- Theatrical release poster
- Directed by: Lewis Seiler
- Screenplay by: Jo Eisinger
- Based on: the story "Investigation" by Edith Grafton and Samuel Grafton
- Produced by: Samuel Bischoff
- Starring: Frank Lovejoy Joan Weldon
- Cinematography: Edwin B. DuPar
- Edited by: Clarence Kolster
- Music by: David Buttolph
- Production company: Warner Bros. Pictures
- Distributed by: Warner Bros. Pictures
- Release date: April 18, 1953 (United States);
- Running time: 90 minutes
- Country: United States
- Language: English

= The System (1953 film) =

1953 film by Lewis Seiler

The System is a 1953 American film noir crime film directed by Lewis Seiler and starring Frank Lovejoy, Joan Weldon and Robert Arthur.

==Plot==
An honest bookmaker discovers the hard way that his line of work is a lot more dangerous than he first thought.

==Cast==
- Frank Lovejoy as John E. "Johnny" Merrick
- Joan Weldon as Felice Stuart
- Robert Arthur as Rex Merrick
- Paul Picerni as David Wiley
- Don Beddoe as Jerry Allen
- Jerome Cowan as Barry X. Brady
- Dan Seymour as Mr. Marty
- Sarah Selby as Mrs. Elizabeth Allen
- Fay Roope as Roger Stuart
- Frank Richards as Charley, Merrick's Butler
- Vic Perrin as Little Harry Goubenek
- Henry Corden as Specs alias Morton Kovick
- Howard Negley as Senator Richard Ketteridge
- Alan Gordon as Big Reuben
- Bruno VeSota as Angelo Bruno

==Reception==
When the film was first released, The New York Times review was brutal.

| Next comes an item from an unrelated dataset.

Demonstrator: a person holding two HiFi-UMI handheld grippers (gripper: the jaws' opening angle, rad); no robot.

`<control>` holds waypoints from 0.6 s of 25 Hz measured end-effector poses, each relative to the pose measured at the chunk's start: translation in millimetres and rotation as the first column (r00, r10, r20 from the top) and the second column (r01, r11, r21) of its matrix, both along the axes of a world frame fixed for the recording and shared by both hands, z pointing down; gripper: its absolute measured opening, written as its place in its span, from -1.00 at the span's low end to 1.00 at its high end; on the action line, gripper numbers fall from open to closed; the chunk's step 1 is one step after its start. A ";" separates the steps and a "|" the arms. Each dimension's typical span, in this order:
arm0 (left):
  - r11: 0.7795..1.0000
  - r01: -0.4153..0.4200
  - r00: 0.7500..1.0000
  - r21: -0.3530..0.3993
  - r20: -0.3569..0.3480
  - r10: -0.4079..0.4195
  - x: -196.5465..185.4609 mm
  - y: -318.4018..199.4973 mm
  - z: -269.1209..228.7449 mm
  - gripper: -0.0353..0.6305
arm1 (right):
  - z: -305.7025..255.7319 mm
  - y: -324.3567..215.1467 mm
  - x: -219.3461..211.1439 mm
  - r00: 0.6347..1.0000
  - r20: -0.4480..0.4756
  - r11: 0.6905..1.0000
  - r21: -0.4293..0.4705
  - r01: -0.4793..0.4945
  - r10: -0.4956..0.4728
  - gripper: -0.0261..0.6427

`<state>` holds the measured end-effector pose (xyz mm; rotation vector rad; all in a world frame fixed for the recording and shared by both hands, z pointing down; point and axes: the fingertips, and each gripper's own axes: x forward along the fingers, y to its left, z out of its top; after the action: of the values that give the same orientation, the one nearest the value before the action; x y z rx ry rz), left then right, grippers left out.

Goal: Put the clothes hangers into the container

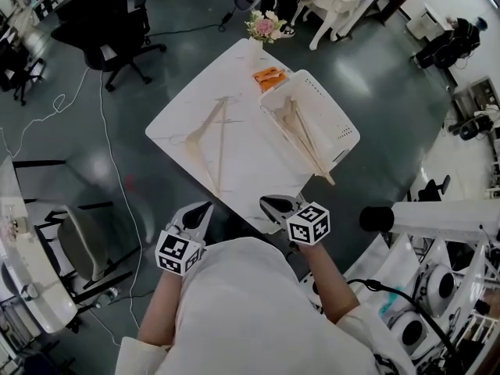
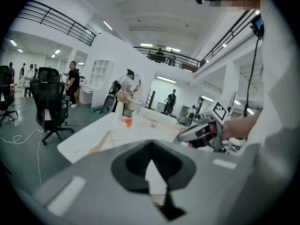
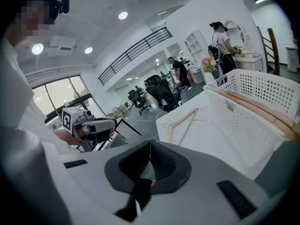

The film critic wrote, "It seems quite appropriate for Warner Brothers' The System, a stultified excursion into contemporary crime, to have opened at the Palace yesterday. The morning weather was drab and depressing. So was the picture ... The sad fact to be faced is that there is not a single thing to recommend The System. The performance of the feminine lead, Joan Weldon, is embarrassing in its inadequacy. Mr. Lovejoy makes an honest effort in a professional way, but the script is such a peachy morass he has no chance. That Lewis Seiler, the director, should fail so is more disappointing when one recalls his memorable Guadalcanal Diary." Forget this fiasco, for it is one of those soggy melodramas that serve only to fill out double bills."